■ Exercise brief
Reproduce exactly the lines below from the one containing "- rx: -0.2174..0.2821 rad" through the one containing "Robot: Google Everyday", including both, and nothing else.

■ Records drawn from a dataset
Segment Open
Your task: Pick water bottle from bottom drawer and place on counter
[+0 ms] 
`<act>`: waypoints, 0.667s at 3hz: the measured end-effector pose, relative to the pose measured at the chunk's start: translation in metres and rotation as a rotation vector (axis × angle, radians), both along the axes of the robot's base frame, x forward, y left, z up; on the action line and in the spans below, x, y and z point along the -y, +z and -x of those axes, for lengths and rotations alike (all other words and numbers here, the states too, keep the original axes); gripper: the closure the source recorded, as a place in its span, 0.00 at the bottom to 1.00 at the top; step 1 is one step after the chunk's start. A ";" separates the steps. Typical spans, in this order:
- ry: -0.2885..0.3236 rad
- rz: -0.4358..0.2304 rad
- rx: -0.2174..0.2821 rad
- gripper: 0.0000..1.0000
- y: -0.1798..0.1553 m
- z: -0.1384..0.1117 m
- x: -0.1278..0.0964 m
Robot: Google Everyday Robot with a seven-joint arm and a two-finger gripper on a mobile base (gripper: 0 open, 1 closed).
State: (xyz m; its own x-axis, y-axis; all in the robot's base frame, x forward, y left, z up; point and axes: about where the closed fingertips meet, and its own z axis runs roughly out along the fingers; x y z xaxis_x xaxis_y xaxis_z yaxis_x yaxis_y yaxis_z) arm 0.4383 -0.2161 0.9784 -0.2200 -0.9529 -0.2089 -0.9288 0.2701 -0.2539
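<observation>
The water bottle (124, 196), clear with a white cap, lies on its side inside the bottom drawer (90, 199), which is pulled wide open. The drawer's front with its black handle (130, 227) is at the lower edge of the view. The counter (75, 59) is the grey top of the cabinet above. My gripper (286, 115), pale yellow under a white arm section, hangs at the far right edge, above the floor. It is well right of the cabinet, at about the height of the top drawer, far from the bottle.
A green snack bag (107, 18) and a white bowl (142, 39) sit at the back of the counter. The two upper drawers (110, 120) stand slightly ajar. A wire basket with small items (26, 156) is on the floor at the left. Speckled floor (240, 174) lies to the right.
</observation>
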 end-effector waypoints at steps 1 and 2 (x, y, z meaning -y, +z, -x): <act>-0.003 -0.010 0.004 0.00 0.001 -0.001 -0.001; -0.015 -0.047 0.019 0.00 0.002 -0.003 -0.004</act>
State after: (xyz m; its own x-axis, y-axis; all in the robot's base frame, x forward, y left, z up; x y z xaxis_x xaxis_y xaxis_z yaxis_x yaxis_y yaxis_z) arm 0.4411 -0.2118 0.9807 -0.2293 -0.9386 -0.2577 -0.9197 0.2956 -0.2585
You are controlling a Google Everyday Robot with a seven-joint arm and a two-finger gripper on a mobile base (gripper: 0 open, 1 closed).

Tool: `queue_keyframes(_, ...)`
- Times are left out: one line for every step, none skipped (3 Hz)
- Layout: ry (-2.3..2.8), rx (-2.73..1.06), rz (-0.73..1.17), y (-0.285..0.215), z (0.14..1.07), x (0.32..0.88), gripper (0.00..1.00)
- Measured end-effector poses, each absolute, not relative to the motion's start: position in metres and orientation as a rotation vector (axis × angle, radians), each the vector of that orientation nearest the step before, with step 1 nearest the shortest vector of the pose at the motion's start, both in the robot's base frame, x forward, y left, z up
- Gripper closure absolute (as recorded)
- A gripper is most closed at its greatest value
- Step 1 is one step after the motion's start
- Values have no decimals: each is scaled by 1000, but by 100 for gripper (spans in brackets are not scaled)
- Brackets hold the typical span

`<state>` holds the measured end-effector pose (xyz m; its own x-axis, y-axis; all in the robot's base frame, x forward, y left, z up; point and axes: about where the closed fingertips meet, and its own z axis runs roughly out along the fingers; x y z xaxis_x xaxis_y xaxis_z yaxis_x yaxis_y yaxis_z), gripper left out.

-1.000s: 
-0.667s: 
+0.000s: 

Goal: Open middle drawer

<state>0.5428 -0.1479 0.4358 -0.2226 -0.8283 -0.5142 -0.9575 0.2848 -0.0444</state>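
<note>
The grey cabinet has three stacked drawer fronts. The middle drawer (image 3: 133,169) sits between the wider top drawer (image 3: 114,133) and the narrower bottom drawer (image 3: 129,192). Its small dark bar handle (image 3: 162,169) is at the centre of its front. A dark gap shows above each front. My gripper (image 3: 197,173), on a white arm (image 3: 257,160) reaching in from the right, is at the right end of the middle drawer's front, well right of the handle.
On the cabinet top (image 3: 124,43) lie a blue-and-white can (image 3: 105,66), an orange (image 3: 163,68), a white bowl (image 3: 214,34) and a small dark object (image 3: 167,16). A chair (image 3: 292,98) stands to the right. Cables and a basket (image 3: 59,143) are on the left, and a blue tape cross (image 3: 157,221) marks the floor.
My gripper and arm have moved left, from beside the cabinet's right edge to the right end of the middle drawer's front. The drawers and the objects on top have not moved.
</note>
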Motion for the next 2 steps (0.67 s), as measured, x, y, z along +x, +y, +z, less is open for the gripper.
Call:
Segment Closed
■ Problem solution
- rx: -0.2174..0.2821 rad
- gripper: 0.0000..1.0000
- y: -0.1798..0.1553 m
- z: -0.1384..0.1117 m
- x: -0.1278..0.0964 m
Robot: Google Everyday Robot with a seven-joint arm and a two-finger gripper on a mobile base (gripper: 0 open, 1 closed).

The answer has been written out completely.